CMV (Cytomegalovirus)
- CMV, a herpes virus, infects majority of the world’s population.
- In the US, ~60% prevalence in >6 years of age and ~>90% in >80 years of age in the years 1988-1994 (89).
- It’s usually, but not always, benign (90).
- Associated with immunosenescence (immune aging) in the elderly (91).
- CMV-schizophrenia link: In a study of >1000 subjects, 15% carried a particular benign variant of a gene involved in the stabilization of neuronal connections and in synaptic plasticity, essential to learning and memory. Carriers of this gene variant had fivefold increased probability of developing schizophrenia following maternal CMV infection (92).

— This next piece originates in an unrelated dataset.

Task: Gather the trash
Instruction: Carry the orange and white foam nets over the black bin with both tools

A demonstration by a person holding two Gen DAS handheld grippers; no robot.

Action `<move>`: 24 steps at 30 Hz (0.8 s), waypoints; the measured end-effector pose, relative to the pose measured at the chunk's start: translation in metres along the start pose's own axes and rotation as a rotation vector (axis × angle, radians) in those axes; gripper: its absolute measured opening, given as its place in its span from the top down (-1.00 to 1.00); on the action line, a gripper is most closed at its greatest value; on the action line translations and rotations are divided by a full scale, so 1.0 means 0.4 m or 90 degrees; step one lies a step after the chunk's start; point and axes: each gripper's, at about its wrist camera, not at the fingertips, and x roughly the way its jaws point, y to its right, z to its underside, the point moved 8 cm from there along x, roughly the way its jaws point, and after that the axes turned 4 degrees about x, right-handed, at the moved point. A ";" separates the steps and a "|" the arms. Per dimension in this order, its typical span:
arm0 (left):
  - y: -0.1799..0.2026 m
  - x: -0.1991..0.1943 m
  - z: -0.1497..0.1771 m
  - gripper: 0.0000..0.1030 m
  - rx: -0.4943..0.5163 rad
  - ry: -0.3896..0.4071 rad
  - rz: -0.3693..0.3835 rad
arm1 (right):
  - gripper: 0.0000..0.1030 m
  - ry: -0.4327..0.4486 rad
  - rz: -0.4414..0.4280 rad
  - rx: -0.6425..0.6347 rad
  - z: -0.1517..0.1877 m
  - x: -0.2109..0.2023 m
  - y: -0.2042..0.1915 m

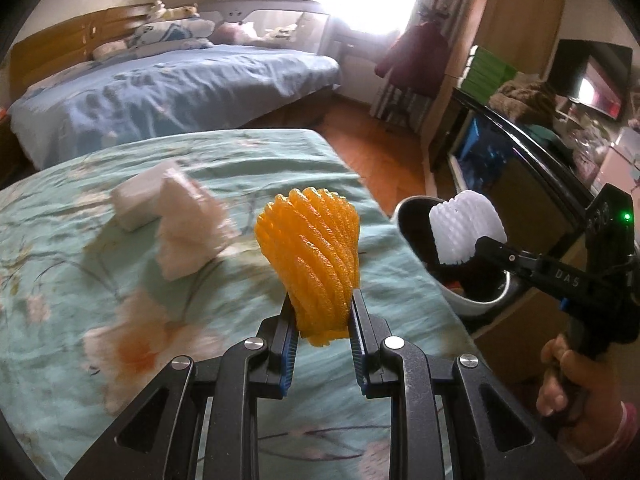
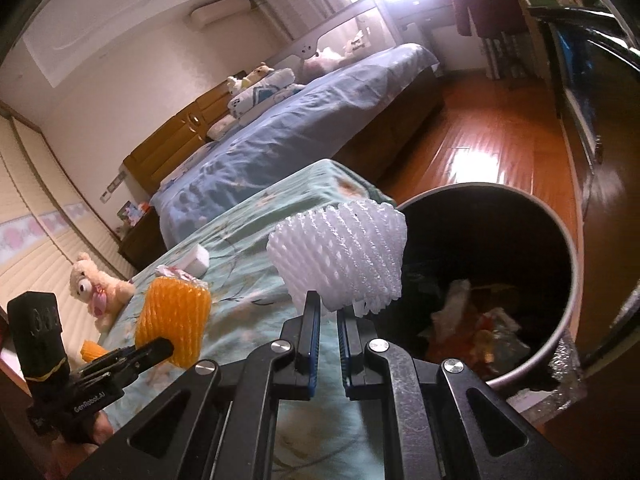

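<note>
My left gripper (image 1: 320, 300) is shut on an orange foam fruit net (image 1: 310, 256) and holds it above the green floral bedspread (image 1: 120, 280). It also shows in the right wrist view (image 2: 172, 326). My right gripper (image 2: 329, 300) is shut on a white foam fruit net (image 2: 344, 256), held at the near rim of the round trash bin (image 2: 568, 264). The bin holds crumpled paper and wrappers. In the left wrist view the white net (image 1: 466, 226) sits over the bin (image 1: 472, 308).
A white box (image 1: 136, 196) and crumpled white tissue (image 1: 188, 224) lie on the bedspread. A teddy bear (image 2: 96, 284) sits at its far side. A blue bed (image 1: 180, 88) stands behind, wooden floor (image 2: 480, 140) beside it, and a dark cabinet (image 1: 512, 160) to the right.
</note>
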 end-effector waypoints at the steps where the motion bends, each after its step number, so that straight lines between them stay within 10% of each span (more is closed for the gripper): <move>1: 0.008 0.007 -0.005 0.57 0.004 -0.001 0.003 | 0.84 0.002 0.004 0.001 -0.002 -0.005 0.008; 24: 0.153 0.145 -0.060 0.56 0.071 -0.032 0.040 | 0.84 0.012 0.075 0.031 -0.014 -0.045 0.160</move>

- CMV-Flu link: CMV could help body fight off flu: CMV-seropositive young adults make stronger anti-flu antibody responses (93). Seropositive means they were likely exposed to CMV and generated an anti-CMV immune response, as revealed by presence of circulating anti-CMV antibodies. Relevance of this type of finding? The well-adjusted human super-organism is one where their mammalian and microbial components work in harmony to keep pathogens at bay.
Flu
- Flu-HERV link: The influenza virus may re-activate HERVs that are associated with neuroinflammation, and white matter and myelin degeneration (94).
- Such HERVs have been implicated in Bipolar disorder and Schizophrenia (95, 96).